Family of Man Shot by Police Say Killing Was Unnecessary
As in all officer-involved shootings, state investigation is underway
ANCHORAGE - The death of a 25-year-old man is at the center of a state investigation into whether Anchorage police were justified in their use of deadly force.
But to Trena Thompson, Carl Bowie III was her son. In an emailed statement, she said, "I know the world sees this 25-yr-old man with tattoos and a criminal record and conclude that he is a menace. I understand, but my son has never hurt anyone and was never violent."
Police say Bowie was violent.
He led them on a pursuit that ended at a near the intersection of 53rd Street and Windflower. Officers used their cars to pin his vehicle.
In an interview after the shooting on Tuesday, Police Chief Mark Mew said, "The implications suggest the officers were being rammed and were in danger of being killed or injured themselves."
Police fired seven rounds after they say Bowie hit two patrol cars. Three of those bullets struck him. He was pronounced dead at the scene.
His family says the shooting was unjust.
His mother wrote, "Yes he was my son, it is hard to be objective. He stole a truck and made some bad choices but he was ready to give himself up and he did not deserve to be shot to death."
She apologized to the neighbors at the scene and the owner of the stolen truck.

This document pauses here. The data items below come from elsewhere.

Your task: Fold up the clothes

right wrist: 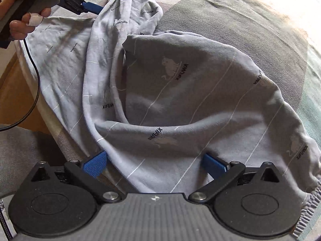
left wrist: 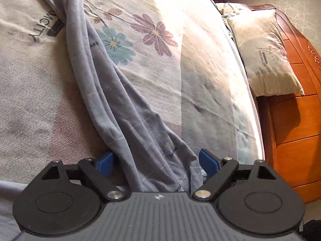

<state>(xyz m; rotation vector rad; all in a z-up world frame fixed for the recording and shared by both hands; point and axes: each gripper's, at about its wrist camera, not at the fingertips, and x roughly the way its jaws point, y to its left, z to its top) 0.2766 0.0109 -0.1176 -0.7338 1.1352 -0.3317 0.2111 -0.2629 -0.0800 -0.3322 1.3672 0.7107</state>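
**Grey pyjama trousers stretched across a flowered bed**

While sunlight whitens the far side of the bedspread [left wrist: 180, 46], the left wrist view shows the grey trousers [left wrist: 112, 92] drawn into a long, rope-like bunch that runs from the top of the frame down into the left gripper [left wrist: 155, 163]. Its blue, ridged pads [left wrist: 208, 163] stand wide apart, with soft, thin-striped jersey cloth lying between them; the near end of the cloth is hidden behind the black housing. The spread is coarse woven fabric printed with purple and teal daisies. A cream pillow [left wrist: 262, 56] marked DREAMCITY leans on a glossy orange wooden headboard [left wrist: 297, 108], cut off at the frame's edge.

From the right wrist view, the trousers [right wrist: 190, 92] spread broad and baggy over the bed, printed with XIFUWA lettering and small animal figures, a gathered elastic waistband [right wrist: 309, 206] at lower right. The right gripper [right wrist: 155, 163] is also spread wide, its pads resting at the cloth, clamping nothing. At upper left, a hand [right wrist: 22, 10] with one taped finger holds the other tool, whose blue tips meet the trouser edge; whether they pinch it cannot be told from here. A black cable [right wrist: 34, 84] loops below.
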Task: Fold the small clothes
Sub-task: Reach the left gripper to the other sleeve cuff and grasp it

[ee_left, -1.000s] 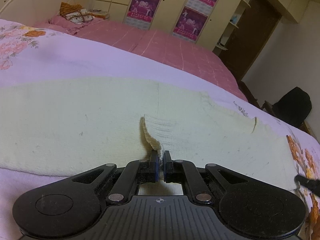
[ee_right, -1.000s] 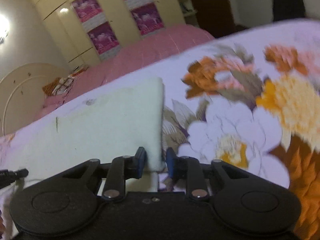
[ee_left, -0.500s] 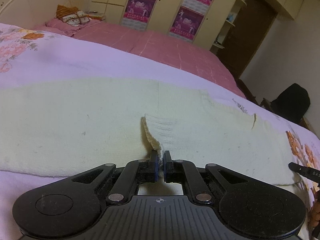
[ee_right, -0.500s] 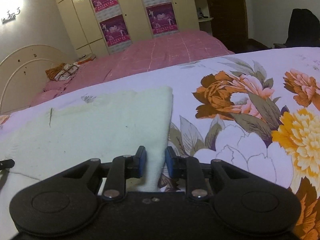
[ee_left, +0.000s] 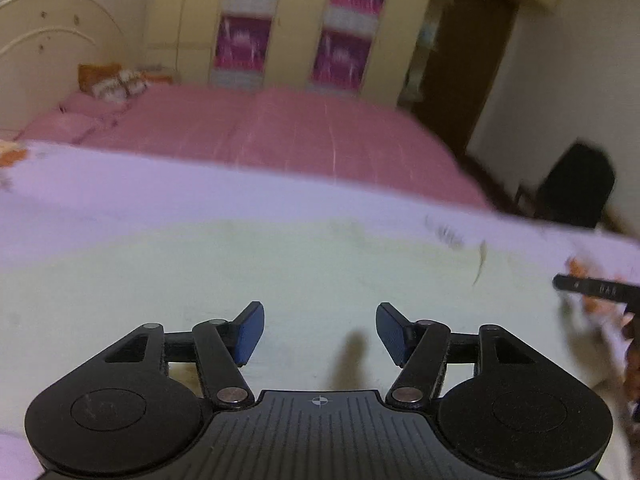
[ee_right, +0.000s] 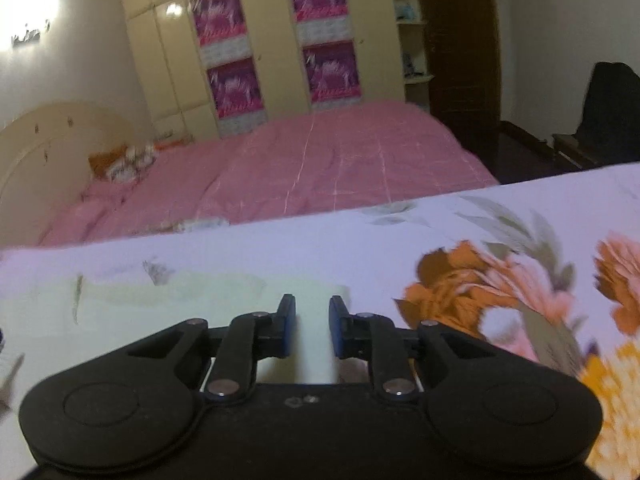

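A pale cream knitted garment (ee_left: 240, 272) lies flat on the floral bedspread (ee_left: 120, 192). My left gripper (ee_left: 319, 330) is wide open above the cloth and holds nothing. In the right wrist view the same garment (ee_right: 160, 304) fills the lower left, and its right end runs between the fingers. My right gripper (ee_right: 312, 326) is open a little, its blue pads apart on either side of the cloth's end. The tip of the right gripper (ee_left: 592, 288) shows at the right edge of the left wrist view.
The floral bedspread (ee_right: 500, 280) stretches to the right. A second bed with a pink cover (ee_right: 320, 168) stands behind, with a cream headboard (ee_left: 52, 52) and wardrobes (ee_right: 260, 40). A dark chair (ee_left: 576, 188) stands at the far right.
My left gripper has opened wide and let go of the pinched fold, which now lies flat. Both grippers have lifted and tilted up. The right jaws stay slightly apart.
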The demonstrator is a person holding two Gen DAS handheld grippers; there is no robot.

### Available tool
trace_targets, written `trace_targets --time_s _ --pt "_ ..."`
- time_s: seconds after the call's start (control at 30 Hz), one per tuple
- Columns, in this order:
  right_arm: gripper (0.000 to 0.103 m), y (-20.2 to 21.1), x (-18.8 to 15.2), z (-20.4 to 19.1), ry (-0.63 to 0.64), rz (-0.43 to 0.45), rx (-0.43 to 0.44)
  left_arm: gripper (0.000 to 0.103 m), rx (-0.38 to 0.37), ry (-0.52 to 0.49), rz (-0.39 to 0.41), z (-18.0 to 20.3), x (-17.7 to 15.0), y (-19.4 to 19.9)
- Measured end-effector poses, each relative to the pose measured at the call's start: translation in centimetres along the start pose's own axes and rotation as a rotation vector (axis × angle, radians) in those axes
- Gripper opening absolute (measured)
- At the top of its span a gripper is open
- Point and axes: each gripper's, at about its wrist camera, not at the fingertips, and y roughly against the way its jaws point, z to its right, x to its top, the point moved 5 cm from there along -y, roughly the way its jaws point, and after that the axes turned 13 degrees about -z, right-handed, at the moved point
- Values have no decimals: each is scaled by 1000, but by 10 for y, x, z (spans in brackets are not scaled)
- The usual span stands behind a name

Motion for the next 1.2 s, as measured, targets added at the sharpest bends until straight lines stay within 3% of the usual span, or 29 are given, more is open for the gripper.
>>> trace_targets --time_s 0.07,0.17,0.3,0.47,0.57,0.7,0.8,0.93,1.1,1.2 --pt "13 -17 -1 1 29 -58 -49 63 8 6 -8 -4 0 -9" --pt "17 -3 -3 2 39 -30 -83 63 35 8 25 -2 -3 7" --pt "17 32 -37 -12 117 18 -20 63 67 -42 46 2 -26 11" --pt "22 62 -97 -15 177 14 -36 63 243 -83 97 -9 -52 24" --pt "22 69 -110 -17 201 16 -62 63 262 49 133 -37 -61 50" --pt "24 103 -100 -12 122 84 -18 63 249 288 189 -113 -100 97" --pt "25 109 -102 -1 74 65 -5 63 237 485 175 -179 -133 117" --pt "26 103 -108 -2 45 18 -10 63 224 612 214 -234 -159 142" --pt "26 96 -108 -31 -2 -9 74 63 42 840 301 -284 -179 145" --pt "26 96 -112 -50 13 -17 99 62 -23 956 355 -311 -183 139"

Bowie leaves behind an 8-year-old daughter and 2-year-old son. Bowie's aunt wrote in an email that the girl heard about her father's death from a newscast.
In an interview on Thursday, Chief Mew said he didn't know about Bowie's kids. "Naturally, we don't like taking anybody's life. We regret the necessity to do so. I don't know that I can say more right now without explaining, I'd have to explain what happened and we're not quite at a place where we can explain what happened yet.”